I'm assuming you want to estimate the parameters using the "method of moments" rather than using maximum likelihood. (If not, then you should consider maximum likelihood as it computes much faster and you can also easily obtain estimates of precision.)

(* Generate some data *)
d = TruncatedDistribution[{0.35, 0.7}, NormalDistribution[mu, sig]];
d2 = d /. mu -> 0.4 /. sig -> 0.1
SeedRandom[12345];
x = RandomVariate[d2, 1000];

(* Method of moments *)
AbsoluteTiming[
 FindDistributionParameters[x, d, {{mu, 0.4}, {sig, 0.1}},
  ParameterEstimator -> "MethodOfMoments"]]
(* {11.81 seconds, {mu -> 0.379214, sig -> 0.112361}} *)

(* Maximum likelihood *)
AbsoluteTiming[FindDistributionParameters[x, d, {{mu, 0.4}, {sig, 0.1}}]]
(* {0.37837 seconds, {mu -> 0.379214, sig -> 0.112361}} *)
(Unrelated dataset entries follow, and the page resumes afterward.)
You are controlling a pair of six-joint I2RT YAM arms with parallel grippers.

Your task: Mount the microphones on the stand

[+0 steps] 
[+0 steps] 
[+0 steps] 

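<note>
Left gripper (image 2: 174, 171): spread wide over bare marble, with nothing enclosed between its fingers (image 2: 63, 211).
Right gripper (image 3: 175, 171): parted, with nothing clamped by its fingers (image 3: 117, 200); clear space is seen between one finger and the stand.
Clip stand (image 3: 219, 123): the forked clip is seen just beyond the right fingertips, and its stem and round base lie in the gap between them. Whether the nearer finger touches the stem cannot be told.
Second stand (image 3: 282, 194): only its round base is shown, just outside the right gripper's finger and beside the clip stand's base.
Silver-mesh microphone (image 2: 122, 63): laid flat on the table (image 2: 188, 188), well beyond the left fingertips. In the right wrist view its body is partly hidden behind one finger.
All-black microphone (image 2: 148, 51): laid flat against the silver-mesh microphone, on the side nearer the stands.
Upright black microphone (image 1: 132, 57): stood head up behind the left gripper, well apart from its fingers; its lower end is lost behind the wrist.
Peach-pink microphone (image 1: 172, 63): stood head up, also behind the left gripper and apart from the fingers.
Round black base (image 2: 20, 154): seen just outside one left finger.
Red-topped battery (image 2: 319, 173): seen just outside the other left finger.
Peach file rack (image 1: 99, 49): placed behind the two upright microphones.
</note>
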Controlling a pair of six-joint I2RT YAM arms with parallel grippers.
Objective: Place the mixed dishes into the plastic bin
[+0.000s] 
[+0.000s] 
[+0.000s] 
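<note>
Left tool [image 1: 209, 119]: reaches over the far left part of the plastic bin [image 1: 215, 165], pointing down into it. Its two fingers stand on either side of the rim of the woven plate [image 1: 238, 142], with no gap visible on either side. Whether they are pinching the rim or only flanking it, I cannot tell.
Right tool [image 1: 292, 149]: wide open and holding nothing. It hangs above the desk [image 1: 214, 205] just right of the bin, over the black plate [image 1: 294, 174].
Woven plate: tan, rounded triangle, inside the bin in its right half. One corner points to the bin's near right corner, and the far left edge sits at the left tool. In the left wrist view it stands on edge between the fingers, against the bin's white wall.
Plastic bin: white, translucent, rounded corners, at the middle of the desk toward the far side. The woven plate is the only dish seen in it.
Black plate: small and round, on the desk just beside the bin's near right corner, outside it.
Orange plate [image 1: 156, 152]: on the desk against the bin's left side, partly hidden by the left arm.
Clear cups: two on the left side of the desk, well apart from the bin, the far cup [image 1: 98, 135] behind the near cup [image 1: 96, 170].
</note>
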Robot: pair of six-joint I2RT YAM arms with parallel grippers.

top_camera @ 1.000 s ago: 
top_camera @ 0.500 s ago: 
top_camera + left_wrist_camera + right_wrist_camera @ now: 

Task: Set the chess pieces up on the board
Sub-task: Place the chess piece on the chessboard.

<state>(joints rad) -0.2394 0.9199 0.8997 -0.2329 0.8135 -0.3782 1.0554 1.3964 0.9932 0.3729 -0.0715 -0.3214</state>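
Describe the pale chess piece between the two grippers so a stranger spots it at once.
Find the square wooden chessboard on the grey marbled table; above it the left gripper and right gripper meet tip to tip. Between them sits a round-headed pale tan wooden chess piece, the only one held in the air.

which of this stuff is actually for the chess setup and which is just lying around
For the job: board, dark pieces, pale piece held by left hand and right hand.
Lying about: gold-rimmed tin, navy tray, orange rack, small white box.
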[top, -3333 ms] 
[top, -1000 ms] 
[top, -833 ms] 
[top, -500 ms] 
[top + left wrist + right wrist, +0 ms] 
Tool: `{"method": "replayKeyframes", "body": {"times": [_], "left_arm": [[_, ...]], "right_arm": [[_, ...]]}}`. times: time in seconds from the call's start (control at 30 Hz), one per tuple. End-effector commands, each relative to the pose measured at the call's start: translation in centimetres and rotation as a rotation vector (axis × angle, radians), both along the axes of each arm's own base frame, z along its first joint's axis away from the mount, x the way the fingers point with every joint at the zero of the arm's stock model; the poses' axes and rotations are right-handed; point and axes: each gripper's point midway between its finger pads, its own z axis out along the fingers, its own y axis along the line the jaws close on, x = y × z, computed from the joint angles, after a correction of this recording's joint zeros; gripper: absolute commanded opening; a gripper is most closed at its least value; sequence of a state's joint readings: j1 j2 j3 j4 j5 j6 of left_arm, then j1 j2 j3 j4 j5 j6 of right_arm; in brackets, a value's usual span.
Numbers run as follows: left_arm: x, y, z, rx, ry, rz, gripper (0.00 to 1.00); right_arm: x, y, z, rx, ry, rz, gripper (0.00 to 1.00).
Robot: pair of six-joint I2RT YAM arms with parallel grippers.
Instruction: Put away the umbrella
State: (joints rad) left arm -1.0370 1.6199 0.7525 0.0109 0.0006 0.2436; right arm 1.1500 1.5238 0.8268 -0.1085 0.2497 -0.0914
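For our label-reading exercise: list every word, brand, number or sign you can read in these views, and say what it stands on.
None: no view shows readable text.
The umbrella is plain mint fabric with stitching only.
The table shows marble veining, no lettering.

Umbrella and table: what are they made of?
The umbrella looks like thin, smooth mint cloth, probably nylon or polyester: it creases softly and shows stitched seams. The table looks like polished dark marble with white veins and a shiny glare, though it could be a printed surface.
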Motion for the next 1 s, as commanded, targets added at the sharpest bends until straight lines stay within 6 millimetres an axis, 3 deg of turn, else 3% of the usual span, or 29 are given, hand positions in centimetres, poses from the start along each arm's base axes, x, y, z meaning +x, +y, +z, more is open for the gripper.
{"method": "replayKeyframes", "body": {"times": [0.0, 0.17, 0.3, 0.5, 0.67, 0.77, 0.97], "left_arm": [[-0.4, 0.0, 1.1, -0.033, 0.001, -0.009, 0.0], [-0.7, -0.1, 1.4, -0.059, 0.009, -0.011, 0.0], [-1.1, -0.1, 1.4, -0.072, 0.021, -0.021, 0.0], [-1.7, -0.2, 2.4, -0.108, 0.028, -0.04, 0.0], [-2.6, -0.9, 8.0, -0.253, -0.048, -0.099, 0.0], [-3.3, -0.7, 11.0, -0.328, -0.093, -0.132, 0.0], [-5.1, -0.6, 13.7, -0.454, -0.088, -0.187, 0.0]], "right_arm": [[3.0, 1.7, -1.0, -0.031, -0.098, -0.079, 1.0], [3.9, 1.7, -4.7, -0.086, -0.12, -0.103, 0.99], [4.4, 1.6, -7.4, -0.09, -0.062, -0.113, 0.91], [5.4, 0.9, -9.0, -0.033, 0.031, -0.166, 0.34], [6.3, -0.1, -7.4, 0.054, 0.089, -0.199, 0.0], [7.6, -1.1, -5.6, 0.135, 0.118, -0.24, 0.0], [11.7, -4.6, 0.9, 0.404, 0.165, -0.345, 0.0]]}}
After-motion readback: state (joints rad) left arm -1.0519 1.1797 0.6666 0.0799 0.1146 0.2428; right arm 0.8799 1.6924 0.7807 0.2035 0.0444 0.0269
For this particular sample the two sets of estimates match. However, that is not always the case.

Answer 4

A straightforward approach is as follows. Its advantage is that you find Mean and StandardDeviation only one time.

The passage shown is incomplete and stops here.